Current laws do not have enough safeguards: associate justice minister
The newly introduced Adoption Amendment Bill immediately and temporarily suspends New Zealand’s recognition of unsafe international adoptions by this country’s citizens and residents for citizenship and immigration purposes under s 17 of the Adoption Act 1955.
“The Government is progressing this change under urgency as any delay is unacceptably prolonging the risk to children and young people,” said Nicole McKee, associate justice minister, in the government’s news release.
“The temporary suspension will provide the time to develop and pass law that ensures international adoptions are safe for the children and young people involved,” McKee added.
In its news release, the government said the amendment bill will likewise limit the Family Court’s ability to grant adoptions if the adoptive parent or child is overseas under s 3 of the Adoption Act.

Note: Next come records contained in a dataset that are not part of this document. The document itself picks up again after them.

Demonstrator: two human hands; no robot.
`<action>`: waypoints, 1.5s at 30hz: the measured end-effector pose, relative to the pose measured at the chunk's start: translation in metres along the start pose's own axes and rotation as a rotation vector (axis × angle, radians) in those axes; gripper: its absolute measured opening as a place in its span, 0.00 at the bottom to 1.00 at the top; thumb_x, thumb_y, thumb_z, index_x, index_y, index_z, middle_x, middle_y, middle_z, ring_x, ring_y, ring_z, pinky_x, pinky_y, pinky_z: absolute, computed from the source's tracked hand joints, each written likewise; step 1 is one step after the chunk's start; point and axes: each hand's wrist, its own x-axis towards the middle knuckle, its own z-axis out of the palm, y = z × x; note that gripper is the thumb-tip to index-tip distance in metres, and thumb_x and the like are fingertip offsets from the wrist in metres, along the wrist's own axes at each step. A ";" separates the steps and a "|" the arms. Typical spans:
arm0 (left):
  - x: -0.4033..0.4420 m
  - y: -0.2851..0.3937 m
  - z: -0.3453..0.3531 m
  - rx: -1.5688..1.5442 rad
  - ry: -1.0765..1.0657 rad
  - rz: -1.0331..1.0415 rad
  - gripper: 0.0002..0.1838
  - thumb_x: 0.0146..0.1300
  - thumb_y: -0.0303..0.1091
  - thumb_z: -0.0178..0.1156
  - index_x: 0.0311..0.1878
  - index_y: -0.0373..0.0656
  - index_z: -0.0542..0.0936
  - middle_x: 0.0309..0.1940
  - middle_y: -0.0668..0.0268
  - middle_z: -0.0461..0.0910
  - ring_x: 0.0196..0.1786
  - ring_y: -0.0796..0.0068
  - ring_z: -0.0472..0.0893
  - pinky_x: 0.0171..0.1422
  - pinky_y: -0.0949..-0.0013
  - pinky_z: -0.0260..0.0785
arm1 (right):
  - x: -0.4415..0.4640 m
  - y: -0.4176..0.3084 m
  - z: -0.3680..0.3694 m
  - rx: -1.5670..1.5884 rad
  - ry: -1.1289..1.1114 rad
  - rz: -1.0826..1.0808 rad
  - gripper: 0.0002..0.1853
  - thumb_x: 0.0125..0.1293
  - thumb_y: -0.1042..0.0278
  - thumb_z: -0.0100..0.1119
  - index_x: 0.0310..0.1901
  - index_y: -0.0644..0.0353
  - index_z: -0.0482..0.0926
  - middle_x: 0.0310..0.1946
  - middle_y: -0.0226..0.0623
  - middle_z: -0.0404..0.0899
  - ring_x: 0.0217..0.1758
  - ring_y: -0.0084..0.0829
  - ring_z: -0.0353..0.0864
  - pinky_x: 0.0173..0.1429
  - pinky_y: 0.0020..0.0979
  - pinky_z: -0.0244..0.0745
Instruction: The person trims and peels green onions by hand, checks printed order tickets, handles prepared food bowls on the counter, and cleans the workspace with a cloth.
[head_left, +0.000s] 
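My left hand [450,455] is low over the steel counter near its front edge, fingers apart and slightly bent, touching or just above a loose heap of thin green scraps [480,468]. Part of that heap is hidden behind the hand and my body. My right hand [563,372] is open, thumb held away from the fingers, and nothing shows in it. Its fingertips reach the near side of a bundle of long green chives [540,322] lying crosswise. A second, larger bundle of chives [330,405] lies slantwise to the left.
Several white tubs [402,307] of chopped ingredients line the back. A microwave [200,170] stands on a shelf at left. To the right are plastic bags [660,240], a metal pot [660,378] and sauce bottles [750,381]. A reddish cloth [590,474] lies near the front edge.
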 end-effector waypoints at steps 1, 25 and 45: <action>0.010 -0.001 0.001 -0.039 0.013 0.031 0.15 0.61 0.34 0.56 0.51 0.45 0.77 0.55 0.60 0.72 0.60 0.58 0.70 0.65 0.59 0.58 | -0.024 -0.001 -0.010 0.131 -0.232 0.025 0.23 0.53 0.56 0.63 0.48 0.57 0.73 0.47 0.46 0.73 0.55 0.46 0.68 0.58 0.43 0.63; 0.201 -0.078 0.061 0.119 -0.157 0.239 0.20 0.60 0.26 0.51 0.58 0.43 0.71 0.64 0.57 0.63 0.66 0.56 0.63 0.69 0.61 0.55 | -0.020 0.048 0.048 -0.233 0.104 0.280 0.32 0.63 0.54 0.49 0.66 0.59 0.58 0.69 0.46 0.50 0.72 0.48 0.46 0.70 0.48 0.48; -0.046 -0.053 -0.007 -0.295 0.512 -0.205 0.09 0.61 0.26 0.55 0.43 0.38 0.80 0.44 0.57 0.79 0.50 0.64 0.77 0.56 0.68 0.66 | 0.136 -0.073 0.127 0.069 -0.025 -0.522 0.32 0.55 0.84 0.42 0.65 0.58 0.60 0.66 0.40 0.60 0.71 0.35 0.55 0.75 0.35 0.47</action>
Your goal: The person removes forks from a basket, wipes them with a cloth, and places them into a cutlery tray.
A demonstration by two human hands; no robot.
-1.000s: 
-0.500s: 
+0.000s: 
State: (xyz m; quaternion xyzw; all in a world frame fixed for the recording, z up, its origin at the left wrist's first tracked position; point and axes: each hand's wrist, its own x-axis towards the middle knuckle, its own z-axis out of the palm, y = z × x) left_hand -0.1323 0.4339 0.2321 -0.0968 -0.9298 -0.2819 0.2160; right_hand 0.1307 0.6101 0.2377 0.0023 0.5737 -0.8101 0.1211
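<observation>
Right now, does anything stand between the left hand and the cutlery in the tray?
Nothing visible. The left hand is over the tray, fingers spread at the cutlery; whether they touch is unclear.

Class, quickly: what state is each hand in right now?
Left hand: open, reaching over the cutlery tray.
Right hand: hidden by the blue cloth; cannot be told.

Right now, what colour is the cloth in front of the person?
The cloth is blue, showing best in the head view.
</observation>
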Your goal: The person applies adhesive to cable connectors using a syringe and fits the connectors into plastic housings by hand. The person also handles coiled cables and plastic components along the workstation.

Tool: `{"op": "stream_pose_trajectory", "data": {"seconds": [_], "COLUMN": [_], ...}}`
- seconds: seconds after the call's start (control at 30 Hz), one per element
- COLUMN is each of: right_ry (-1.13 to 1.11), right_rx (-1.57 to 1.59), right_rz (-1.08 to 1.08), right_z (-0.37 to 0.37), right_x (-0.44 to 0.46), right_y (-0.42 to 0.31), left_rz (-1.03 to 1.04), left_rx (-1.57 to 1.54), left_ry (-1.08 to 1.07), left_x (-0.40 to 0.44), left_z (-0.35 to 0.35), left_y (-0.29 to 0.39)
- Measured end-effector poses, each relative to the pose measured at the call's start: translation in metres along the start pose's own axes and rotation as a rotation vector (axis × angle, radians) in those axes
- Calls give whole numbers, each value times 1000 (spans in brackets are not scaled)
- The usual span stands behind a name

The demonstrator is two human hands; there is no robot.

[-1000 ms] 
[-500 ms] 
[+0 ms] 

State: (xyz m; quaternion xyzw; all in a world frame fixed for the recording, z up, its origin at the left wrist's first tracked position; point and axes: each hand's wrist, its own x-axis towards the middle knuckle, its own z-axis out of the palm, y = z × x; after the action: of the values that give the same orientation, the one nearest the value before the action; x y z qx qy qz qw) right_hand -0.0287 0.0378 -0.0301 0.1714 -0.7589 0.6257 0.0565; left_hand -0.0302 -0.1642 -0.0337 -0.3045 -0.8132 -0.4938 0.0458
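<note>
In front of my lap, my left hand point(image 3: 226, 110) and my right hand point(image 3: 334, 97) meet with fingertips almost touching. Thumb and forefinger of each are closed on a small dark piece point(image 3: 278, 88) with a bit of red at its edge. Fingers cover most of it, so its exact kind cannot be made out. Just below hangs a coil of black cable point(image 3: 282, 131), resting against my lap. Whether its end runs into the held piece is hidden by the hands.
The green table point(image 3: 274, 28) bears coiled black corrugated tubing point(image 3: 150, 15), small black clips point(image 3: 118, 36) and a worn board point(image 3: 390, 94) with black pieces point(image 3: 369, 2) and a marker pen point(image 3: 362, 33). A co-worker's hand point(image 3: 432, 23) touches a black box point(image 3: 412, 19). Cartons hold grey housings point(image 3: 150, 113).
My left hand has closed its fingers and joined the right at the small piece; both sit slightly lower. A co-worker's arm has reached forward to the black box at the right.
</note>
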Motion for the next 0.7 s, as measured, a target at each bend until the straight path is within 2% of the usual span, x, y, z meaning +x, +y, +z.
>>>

McKee explained that the changes seek to protect children and young people – who are adopted outside New Zealand and brought into unsafe situations – from preventable harm and abuse in the future.
“There is evidence that our international adoption laws do not provide sufficient safeguards for children and young people,” McKee said. “Adoptions that take place in overseas courts do not always access or require an adoptive parent’s criminal or child protection record.”
McKee acknowledged cases where those with known care and protection histories or prior violence or sexual abuse convictions found ways to adopt children and young people overseas and take them to New Zealand, where they faced neglect, abuse, or exploitation.
“For example, Joseph Auga Matamata, who was sentenced to 11 years in 2020, had previous convictions for violence when he adopted three boys from overseas,” McKee said. “He withdrew one boy, aged 12, from school, covering his tracks by saying that he had returned to his home country.”
McKee noted that the boy remained locked up, worked in a field or as if he were a domestic servant, and often received no medical care, while the other two boys climbed up a fence and managed to flee in the middle of the night.
“This case is the tip of the iceberg,” McKee lamented. “It is completely unacceptable for our international adoption laws to be used in this way.”
The government noted that the temporary suspension will expire on the date the Governor-General determines via an Order in Council or on 1 July 2027, whichever comes first.
In the government’s news release, McKee said she intends to introduce a 2026 bill, which will ensure a long-term solution and enable members of the public to provide pertinent submissions to a select committee.
McKee noted that both the short-term and long-term changes will involve the Ministry of Justice; the Ministry of Business, Innovation and Employment; the Department of Internal Affairs; Oranga Tamariki; and the Ministry of Foreign Affairs and Trade.
“While most children adopted through international channels are adopted into loving families, some children and young people have been adopted into unsafe family environments and subjected to neglect, exploitation or abuse,” the justice ministry said.
“I recognise that the suspension will be disappointing for some families planning to adopt from overseas, most of whom are caring people who adopt with the best of intentions,” McKee said. “Recognising this, the Government is taking steps to preserve adoption pathways where it has been able to establish that the arrangements for international adoptions are safe.”